How do I handle densely populated areas where reference designators overlap?

For areas where components are too close for readable designators, use detail views or breakout sections. Create an enlarged view of the crowded area at 2:1 or 4:1 scale, place it adjacent to the main view, and connect it with a leader line. Alternatively, use a reference table that lists designator locations by coordinates, or create multiple pages with different component groups highlighted on each.

Final Thoughts on Assembly Drawing Export

Assembly drawings bridge the gap between your design intent and the physical assembly process. While coordinate files tell machines where to place components, assembly drawings tell humans what the finished board should look like—and humans make the final verification decisions.

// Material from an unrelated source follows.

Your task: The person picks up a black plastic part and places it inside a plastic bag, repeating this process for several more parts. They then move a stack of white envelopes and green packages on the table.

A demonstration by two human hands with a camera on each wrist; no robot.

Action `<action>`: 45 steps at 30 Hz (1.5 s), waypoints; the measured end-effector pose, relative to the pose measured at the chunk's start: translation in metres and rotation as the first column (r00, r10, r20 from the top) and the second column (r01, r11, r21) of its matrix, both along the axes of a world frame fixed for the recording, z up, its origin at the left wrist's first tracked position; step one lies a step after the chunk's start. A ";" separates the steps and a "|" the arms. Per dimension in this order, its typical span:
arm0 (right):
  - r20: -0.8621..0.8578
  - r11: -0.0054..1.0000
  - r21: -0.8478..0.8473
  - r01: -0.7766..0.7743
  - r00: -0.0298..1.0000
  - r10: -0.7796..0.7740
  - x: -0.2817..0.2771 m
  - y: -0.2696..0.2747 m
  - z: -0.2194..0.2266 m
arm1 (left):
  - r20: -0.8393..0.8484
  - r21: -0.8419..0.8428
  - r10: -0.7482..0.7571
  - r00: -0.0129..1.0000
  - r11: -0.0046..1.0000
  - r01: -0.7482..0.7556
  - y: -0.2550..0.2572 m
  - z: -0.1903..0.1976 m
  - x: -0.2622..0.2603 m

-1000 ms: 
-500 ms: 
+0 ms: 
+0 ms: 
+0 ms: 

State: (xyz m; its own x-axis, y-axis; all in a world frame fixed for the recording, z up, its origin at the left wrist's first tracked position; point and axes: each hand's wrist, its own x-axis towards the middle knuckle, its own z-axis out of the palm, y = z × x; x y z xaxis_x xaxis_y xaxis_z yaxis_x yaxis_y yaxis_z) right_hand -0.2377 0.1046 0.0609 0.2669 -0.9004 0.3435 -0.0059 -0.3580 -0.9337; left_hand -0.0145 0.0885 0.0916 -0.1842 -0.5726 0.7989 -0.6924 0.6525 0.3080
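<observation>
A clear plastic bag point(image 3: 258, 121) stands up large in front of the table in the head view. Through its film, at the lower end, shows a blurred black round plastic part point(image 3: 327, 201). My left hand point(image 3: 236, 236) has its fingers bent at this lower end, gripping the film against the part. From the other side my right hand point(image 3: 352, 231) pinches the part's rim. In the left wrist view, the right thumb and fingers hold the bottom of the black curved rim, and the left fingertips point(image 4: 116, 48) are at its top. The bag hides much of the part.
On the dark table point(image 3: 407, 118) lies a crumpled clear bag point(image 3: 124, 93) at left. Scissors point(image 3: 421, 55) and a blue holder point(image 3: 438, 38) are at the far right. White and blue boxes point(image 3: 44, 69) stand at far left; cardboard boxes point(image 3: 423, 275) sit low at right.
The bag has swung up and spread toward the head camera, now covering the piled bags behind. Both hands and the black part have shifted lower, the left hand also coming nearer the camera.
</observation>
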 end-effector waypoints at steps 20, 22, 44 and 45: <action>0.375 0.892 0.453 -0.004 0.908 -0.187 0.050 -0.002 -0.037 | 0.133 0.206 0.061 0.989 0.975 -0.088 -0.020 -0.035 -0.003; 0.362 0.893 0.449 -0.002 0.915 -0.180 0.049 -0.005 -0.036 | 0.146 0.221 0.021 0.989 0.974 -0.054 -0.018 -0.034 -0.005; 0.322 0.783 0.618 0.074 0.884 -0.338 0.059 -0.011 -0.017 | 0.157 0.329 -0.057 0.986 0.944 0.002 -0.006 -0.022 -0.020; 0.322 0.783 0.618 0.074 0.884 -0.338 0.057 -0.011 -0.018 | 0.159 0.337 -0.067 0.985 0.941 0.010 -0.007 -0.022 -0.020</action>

Invest time in creating clear, complete assembly drawings. The few minutes spent configuring proper layer visibility, adding polarity callouts, and including assembly notes saves hours of back-and-forth communication with your assembly house and prevents costly placement errors.

Whether you’re using Altium’s powerful Draftsman tool, KiCad’s plot-to-PDF workflow, or any other method, the principles remain the same: show every component clearly, mark all polarities explicitly, and include any information the assembler needs to build your board correctly the first time.

Your assembly drawings are the last opportunity to communicate your design intent before boards go into production. Make them count.